### To do
Copy each line in the data below that contains the word "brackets".

----

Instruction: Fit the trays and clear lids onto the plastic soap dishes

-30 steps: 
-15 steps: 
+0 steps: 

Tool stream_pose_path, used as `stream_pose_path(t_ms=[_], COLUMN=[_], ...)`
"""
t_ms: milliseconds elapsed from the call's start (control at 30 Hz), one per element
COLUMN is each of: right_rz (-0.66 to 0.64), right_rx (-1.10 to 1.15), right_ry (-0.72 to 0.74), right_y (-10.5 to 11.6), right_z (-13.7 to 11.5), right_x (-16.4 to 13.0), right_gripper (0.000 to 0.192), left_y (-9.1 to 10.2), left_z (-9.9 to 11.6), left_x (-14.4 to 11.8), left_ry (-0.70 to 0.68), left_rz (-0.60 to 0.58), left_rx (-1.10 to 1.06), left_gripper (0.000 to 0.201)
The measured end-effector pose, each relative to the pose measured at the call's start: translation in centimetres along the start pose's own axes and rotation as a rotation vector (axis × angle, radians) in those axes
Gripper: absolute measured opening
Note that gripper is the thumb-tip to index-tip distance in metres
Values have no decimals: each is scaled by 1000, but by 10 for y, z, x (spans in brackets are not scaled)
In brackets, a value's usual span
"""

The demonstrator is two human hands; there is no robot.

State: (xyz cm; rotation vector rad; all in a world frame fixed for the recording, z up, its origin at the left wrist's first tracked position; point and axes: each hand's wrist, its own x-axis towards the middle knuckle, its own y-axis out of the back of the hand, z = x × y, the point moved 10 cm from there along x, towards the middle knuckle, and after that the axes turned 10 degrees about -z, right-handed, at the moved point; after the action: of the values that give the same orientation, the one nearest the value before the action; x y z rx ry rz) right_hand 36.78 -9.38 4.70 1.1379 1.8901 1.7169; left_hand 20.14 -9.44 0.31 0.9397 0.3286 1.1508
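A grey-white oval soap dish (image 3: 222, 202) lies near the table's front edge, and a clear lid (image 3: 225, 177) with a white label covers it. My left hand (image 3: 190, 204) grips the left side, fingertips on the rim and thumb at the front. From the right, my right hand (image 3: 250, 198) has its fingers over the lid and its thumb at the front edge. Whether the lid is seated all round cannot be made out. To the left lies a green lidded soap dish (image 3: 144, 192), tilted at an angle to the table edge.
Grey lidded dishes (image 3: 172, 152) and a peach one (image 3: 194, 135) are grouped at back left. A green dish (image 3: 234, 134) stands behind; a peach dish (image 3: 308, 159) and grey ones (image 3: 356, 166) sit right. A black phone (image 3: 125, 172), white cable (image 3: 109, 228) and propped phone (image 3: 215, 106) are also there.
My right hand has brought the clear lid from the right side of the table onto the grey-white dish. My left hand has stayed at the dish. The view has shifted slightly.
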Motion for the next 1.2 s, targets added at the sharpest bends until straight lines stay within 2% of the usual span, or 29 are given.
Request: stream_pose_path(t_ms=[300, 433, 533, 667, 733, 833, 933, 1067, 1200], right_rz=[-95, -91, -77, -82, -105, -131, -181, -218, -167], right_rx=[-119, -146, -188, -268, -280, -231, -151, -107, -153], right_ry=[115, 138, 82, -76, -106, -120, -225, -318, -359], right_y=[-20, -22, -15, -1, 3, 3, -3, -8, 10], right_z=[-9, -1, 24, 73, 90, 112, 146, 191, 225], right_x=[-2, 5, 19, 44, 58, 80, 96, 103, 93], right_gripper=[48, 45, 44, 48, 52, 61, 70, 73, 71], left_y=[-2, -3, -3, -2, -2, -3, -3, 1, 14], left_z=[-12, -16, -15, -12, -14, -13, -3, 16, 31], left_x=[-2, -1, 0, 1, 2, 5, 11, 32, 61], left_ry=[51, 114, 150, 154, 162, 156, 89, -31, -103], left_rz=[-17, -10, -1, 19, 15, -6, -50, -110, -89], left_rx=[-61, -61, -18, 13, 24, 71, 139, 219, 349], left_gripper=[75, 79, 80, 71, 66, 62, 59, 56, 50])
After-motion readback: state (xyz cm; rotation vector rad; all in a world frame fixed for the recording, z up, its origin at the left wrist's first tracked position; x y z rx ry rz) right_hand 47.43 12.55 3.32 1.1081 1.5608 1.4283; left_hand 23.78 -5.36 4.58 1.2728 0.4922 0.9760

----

### Result for this task
Values have no decimals: each is scaled by 1000, but by 10 for y, z, x (spans in brackets are not scaled)
In brackets, a value's usual span

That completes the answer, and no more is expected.